START EXERCISE DATA

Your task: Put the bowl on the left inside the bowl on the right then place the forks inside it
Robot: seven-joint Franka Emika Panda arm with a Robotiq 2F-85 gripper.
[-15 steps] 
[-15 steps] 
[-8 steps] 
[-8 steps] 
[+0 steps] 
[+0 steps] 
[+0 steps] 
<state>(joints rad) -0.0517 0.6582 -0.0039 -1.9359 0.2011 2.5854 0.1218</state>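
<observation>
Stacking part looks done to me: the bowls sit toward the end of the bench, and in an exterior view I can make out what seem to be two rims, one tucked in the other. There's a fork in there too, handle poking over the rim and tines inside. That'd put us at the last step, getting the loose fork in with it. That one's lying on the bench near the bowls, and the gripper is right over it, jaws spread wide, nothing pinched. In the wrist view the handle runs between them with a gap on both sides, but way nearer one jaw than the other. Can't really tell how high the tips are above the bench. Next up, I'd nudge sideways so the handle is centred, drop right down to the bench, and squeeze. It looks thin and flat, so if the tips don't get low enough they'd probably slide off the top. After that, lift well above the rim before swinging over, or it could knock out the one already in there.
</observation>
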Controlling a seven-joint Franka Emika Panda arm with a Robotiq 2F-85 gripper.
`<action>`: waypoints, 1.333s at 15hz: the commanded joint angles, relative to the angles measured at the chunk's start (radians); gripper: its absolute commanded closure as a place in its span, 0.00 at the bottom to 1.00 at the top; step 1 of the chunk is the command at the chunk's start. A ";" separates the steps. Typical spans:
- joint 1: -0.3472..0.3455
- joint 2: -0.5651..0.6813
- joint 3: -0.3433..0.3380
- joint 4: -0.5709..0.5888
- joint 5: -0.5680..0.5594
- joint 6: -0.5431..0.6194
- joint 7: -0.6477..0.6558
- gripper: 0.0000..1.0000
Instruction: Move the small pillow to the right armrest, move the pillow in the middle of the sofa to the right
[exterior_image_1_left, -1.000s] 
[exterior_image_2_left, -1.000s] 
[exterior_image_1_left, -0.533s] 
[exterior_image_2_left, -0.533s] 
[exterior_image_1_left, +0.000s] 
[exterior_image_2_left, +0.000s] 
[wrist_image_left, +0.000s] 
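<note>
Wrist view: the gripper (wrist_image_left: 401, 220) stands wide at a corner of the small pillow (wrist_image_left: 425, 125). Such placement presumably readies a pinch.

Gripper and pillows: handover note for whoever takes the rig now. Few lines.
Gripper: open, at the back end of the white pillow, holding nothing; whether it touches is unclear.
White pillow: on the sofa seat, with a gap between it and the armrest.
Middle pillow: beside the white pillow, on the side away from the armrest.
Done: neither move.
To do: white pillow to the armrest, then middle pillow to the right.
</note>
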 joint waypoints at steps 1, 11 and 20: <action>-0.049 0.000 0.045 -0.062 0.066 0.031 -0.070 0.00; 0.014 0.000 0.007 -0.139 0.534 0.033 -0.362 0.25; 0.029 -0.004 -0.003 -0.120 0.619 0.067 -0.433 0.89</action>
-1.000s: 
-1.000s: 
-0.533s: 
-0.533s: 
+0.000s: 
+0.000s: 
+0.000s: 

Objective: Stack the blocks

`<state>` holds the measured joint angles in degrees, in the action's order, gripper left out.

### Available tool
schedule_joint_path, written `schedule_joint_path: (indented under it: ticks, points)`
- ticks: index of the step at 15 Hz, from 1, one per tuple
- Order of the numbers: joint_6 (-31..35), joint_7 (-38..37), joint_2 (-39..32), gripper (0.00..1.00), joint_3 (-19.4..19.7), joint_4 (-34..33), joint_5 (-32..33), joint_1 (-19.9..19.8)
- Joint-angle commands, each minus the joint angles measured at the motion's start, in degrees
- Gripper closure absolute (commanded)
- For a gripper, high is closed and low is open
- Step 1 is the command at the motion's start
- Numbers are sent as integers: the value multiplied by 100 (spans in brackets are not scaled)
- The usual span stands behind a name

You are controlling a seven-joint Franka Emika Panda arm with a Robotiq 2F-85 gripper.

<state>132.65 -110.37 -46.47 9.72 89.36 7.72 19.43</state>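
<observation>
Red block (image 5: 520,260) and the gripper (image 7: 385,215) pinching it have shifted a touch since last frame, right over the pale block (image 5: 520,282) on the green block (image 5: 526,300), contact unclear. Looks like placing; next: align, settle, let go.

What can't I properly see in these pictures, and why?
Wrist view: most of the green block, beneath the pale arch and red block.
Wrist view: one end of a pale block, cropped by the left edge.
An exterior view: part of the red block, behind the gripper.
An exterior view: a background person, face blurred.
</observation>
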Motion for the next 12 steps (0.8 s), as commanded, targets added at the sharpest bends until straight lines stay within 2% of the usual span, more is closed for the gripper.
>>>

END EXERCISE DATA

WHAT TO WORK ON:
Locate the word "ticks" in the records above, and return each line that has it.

THE ANSWER:
schedule_joint_path, written `schedule_joint_path: (indented under it: ticks, points)`
- ticks: index of the step at 15 Hz, from 1, one per tuple

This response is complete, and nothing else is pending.